To this needs to be added money due to the tax authorities, unquestionably the most worrying aspect for the vast majority. Here the official figures have not been updated since January 1, 2012, when the government set the total outstanding at €752m, with Atletico Madrid the main offenders at €120m followed by Deportivo de La Coruna’s €90m, Real Betis on €35m and Real Zaragoza’s €32m. At the same time, the Inland Revenue are understood to place the real total debt at some €673m, although it has not been officially confirmed.

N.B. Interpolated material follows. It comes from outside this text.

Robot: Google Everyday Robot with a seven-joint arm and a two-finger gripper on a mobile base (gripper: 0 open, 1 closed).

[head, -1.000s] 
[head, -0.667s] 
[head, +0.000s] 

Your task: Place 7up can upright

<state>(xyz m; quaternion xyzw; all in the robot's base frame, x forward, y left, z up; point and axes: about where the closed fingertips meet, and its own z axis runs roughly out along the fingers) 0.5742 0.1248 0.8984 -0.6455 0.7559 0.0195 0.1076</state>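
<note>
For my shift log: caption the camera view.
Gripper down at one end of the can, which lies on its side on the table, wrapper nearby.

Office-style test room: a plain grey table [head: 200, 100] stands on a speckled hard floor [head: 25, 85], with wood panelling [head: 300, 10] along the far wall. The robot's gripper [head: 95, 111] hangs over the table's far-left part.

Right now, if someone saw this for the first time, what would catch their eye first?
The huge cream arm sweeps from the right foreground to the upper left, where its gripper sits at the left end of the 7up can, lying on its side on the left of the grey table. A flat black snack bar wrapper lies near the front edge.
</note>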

Atletico, meanwhile, continue to top the liability table yet, according to the club, their arrears are now down to €99m, an amount that allows them to play in next season’s Champions League. However, University of Barcelona economics and finance professor Jose Maria Guy de Liebana, in his sixth annual report on Spanish football finance, maintains Los Colchoneros owe €179m to various administrations, more than tripling second-placed Espanyol’s €52m.

What is clear is that the current state of affairs is obviously unaffordable, with even the big two of Madrid and Barca heading the debt list as each owes almost €500m, although in these cases income generated is significantly higher and makes both financially viable. More disturbing are the circumstances at teams like Atletico, with a total debt of around €400m, and Valencia, who owe €300m, while Espanyol, Real Zaragoza and Sevilla, according to Futbol Finanzas, are all nearing the €100m mark.

Apart from Madrid and Barca, who will also have to face the new UEFA regulations sooner or later, there will undoubtedly be tough times ahead for the rest, as Guy de Liebana pointed out: “In the end, everyone is concentrating on Real Madrid and Barca, who are the kings of the banquet while the rest live a real uncertain future.”